Tuesday, February 11, 2014

Firsts. Beautiful firsts.

I feel like I have to post because it's such a momentous day and I also feel like it's silly to post because no one will understand.   Zayd ate his first meal tonight. That might be hyperbole because there's probably been some other day where he ate food but nothing like tonight. Never a meal. Never have I had such a calm meal where he fed himself and chatted and smiled.

We had rubbed chicken breast, black bean and rice stuffed peppers, and Mexican-ish salad with "chips" crumbled on top. Zayd had carrots, chicken, plain brown rice, and quinoa and flaxseed tortillas chips. For the record, Zahra eats what we eat.
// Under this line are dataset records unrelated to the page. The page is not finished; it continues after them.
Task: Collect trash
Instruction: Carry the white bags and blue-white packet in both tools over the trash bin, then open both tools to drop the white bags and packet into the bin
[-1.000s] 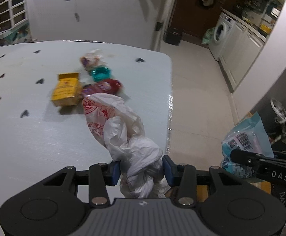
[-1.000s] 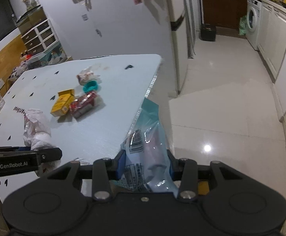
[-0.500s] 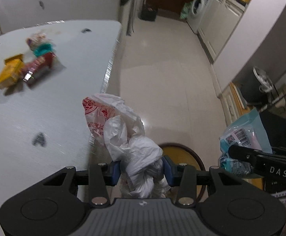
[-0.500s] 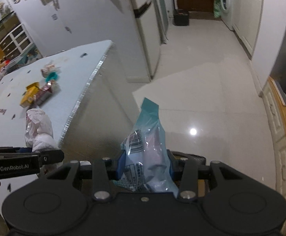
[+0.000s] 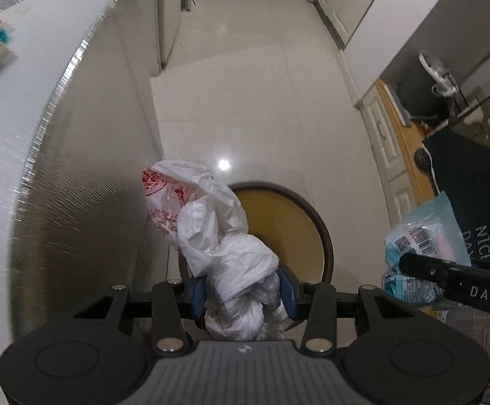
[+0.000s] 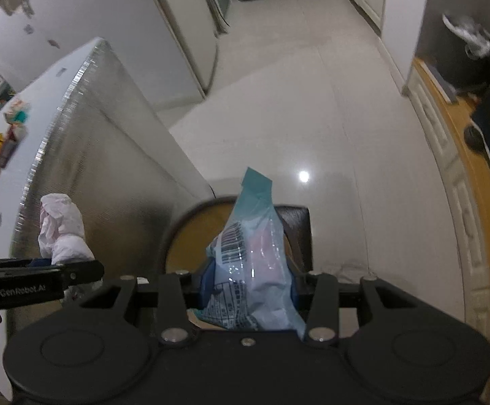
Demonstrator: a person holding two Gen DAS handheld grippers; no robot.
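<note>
Fingers clamped on both sides: the left gripper point(image 5: 243, 292) pinches a knotted white plastic bag point(image 5: 218, 236), the right gripper point(image 6: 248, 287) squeezes a blue packet point(image 6: 250, 253). Both hang right above the round bin point(image 5: 312, 222) on the floor beside the table point(image 5: 42, 135). This looks like the drop-off step; next, line up over the opening and let go. More litter point(image 6: 2, 145) waits far back on the tabletop.

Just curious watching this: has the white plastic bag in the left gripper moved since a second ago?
Yes. The white plastic bag, clamped in the left gripper, left the table top and now hangs off its edge, over the round bin on the floor.
</note>
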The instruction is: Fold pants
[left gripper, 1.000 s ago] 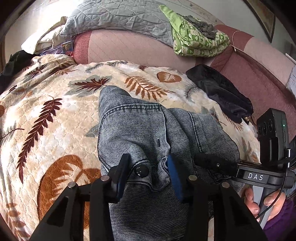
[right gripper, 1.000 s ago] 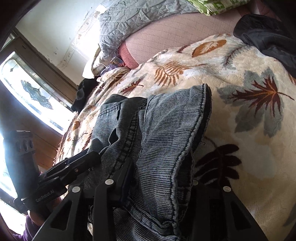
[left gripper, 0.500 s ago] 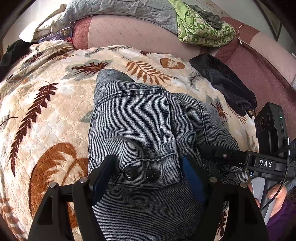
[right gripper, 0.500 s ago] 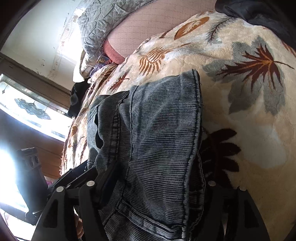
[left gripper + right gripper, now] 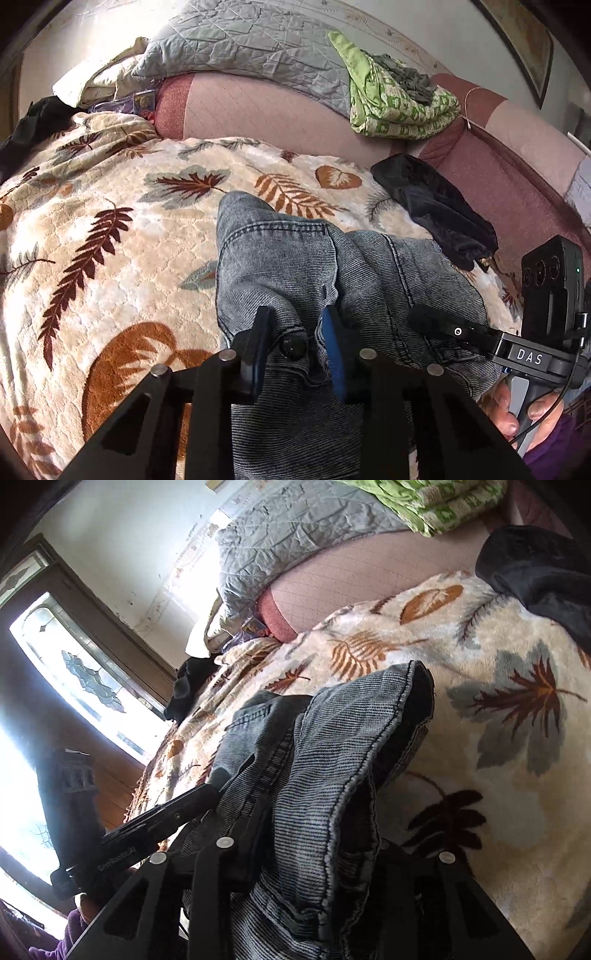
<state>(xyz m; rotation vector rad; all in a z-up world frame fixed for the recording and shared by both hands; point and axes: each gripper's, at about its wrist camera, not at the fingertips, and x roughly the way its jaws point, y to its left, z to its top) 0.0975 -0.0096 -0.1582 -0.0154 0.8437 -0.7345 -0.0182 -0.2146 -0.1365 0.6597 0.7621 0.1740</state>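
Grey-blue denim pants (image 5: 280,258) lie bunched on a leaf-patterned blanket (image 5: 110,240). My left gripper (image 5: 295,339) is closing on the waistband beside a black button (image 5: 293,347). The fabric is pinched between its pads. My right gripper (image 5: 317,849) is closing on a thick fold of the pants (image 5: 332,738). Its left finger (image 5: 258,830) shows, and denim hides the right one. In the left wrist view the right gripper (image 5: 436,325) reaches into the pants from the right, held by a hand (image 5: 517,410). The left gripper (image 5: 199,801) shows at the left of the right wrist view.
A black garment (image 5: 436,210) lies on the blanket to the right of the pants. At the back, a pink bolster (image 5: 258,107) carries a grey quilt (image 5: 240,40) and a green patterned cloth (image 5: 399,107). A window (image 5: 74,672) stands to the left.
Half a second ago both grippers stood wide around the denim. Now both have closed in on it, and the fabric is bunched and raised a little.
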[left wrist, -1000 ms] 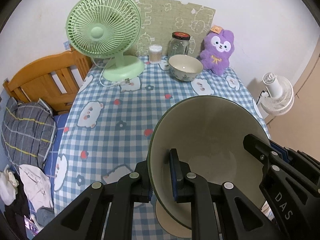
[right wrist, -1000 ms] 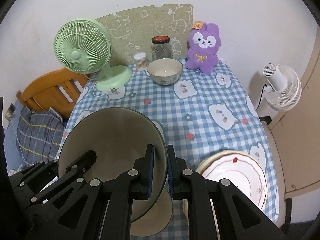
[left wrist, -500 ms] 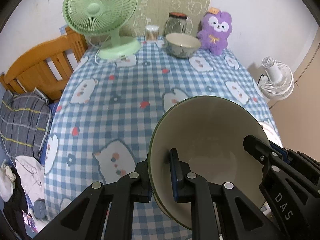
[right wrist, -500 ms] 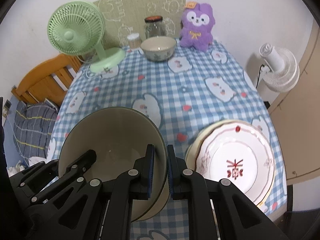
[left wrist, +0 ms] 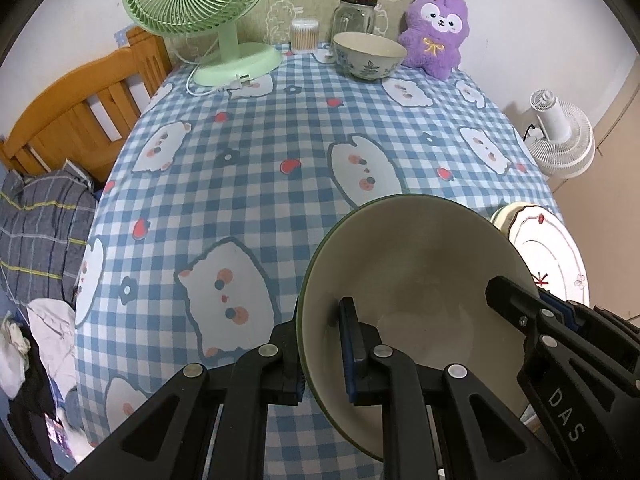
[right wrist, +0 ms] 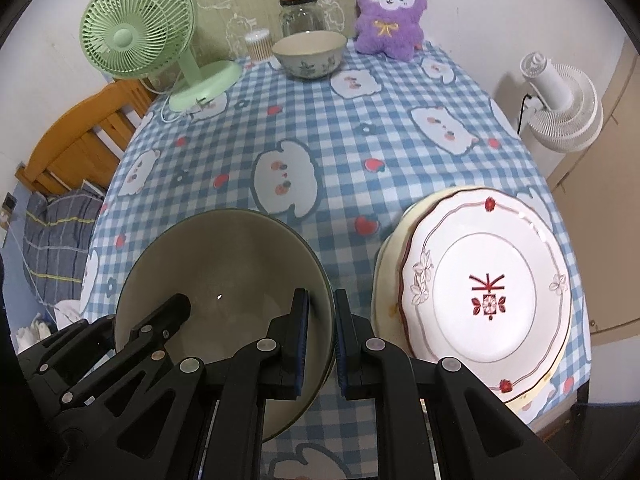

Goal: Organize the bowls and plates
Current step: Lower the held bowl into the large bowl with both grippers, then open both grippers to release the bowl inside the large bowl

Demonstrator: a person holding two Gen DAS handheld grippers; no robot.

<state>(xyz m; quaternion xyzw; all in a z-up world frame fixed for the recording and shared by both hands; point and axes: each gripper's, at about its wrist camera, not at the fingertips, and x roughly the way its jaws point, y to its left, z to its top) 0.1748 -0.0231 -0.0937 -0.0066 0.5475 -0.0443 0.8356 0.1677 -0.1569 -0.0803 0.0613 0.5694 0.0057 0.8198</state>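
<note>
Bowl (left wrist: 416, 280): large, green-rimmed, above table's near edge, just left of plate stack (right wrist: 480, 288). Pinched at opposite rims by left gripper (left wrist: 320, 354) and right gripper (right wrist: 320, 340), both clamped tight. Risks: slip from thin rim grips (uneven lowering), knock against plates. Surface: checked tablecloth (left wrist: 248, 184). Beyond: small bowl (left wrist: 370, 56), green fan (left wrist: 200, 0), plush toy (left wrist: 436, 36).

light: soft, even | focus: sharp | edges: bowed, perhaps vignetted
</note>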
I didn't do anything differently. He wanted chips and was happy (eager?) to eat the other things on his plate to get them. He used his own fork. He didn't cry. There was no vomit or vomit-threats. It was peaceful and amazing. Rice! He ate rice! He has not touched the stuff in at least 90 days, maybe six months.

It was wonderful to sit through but I have no illusions that we're cured. I assume the vomiting will return. The refusal. The tears. Truthfully, the fear. BUT, I can see a light now. "They" are always telling "you" that the kids will "grow out of it". And I have reasoned with myself that everyone thinks their kid is the unique one who has something wrong and almost always everyone is wrong. He must grow out of this, right? But I've spent a lot of energy worrying that I wasn't wrong. That this was a real thing. A thing that was a sign off some other worse thing that would hurt my sweet boy. But then, tonight, he just ate.

You just can't understand unless you've sat night after night for so long with a lovely lentil who cries at the thought of most food and vomits in protest. We eat 14 minute dinners. I time them, an alarm goes off, and (the torture?) it's over. It's actually improved things a bit. Tonight we stayed a little later at the table to get more chips (and chicken, carrots, and rice). I never would've dared to dream it.

Here's the little guy who was "proud" and happily enjoyed his marshmallow dessert. (Check his hand.)  To prove myself not crazy here, I will let you know that he doesn't eat the marshmallow. He put his teeth on it once and that will likely never happen again. He holds his dessert and thinks that's good enough and gives back his dessert when he's done.